Monday, December 15, 2003

Adam Nagourney screws Kerry campaign. But why? This is the sidebar to the sidebar to the sidebar. Adam Nagourney reports in the New York Times today on how the capture of Saddam Hussein might affect the Democratic presidential campaign. Toward the end appear two highly unusual paragraphs:

The strains this created were evident on Sunday. Mr. Kerry's press secretary, Stephanie Cutter, sent an e-mail message to news organizations listing remarks Dr. Dean had made over the past six months that she said demonstrated that his opposition to the war was "politically driven."

But Ms. Cutter, reflecting the concern among the campaigns that they not be viewed as turning a foreign policy victory to political advantage, put a note on the top of the statement demanding that it be reported as "background" and attributed only to a Democratic campaign.

On the face of it, this seems like Nagourney committed a gross breach of protocol. As best as I can tell, neither the Boston Globe, the Boston Herald, nor the Washington Post exposed the Kerry campaign's role in putting out the poison e-mail. (Nor did any of them actually use it.) A search of Google News shows that apparently no one else did, either.

Did Nagourney have a justifiable excuse to out Stephanie Cutter? Should she have known better than to send out an e-mail demanding background treatment in advance, rather than receiving assurances before she sent out the e-mail?

Or did Nagourney just decide to screw the Kerry campaign?

This demands further explanation. I suggest that the Times' new public editor, Daniel Okrent, address it in his first real column this coming Sunday.

UPDATE: Nagourney has responded to this item.

The trial of the century. No, not Michael Jackson's - Saddam Hussein's! In today's Boston Globe, Vivienne Walt and Charlie Savage have a good overview of what is likely to be "the biggest human-rights case since Nuremberg."

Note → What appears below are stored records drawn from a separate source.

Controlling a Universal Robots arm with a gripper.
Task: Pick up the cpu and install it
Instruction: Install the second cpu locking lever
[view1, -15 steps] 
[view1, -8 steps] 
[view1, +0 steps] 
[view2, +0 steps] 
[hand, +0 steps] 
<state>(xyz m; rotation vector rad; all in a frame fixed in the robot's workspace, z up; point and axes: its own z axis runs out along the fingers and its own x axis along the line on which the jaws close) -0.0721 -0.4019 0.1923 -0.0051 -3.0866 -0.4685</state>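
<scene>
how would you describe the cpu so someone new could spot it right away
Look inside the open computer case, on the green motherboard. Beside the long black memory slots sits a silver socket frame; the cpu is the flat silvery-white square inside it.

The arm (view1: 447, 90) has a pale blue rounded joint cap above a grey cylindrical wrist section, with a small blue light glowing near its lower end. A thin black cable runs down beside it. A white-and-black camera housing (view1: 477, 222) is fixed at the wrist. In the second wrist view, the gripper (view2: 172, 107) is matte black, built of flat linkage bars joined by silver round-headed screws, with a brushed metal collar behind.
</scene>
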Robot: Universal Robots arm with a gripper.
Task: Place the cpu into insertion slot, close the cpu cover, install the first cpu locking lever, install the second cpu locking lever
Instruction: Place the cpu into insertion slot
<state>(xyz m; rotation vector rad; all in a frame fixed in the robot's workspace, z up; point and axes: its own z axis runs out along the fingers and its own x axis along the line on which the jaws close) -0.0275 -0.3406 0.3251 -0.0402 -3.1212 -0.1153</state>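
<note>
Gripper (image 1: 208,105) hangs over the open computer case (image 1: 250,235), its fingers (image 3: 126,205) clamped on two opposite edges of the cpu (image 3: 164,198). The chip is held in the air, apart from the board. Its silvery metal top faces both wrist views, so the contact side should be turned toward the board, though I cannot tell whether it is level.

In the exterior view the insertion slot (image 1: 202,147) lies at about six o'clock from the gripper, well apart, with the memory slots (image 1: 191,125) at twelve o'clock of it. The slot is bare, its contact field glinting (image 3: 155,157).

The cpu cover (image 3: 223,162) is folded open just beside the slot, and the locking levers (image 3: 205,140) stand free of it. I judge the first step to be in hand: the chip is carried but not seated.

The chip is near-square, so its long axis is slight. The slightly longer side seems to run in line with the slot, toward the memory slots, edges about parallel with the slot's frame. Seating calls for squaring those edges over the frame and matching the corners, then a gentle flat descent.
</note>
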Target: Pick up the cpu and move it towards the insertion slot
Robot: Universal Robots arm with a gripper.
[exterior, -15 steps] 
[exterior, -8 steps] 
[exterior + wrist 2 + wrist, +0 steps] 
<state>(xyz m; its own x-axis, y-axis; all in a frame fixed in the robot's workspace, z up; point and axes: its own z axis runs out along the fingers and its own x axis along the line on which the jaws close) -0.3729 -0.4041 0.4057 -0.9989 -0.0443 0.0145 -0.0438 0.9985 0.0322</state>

Along the same lines, the New York Times' William Safire may be the only pundit so far to depart from the conventional wisdom - the C.W. being that Saddam showed cowardice by surrendering without firing a shot. Safire writes:

I think Saddam is still Saddam - a meretricious, malevolent megalomaniac. He knows he is going to die, either by death sentence or in jail at the hands of a rape victim's family. Why did he not use his pistol to shoot it out with his captors or to kill himself? Because he is looking forward to the mother of all genocide trials, rivaling Nuremberg's and topping those of Eichmann and Milosevic. There, in the global spotlight, he can pose as the great Arab hero saving Islam from the Bushes and the Jews.

Besides, those who are surprised that Saddam didn't come out shooting obviously didn't see NBC's Today show this morning.

In a surreal bit of play-acting, Matt Lauer had Lieutenant Colonel Rick Francona (I think that was his name; I couldn't read it with a "7 News Stormforce" logo taking up the bottom quarter of the screen) lead him through a plywood model of the "spider hole" that had been whipped together overnight.

Surrounded by Christmas decorations, Francona crawled in and showed how difficult it would have been for Saddam - prone and looking up the barrels of a few M-16s - even to pull his pistol.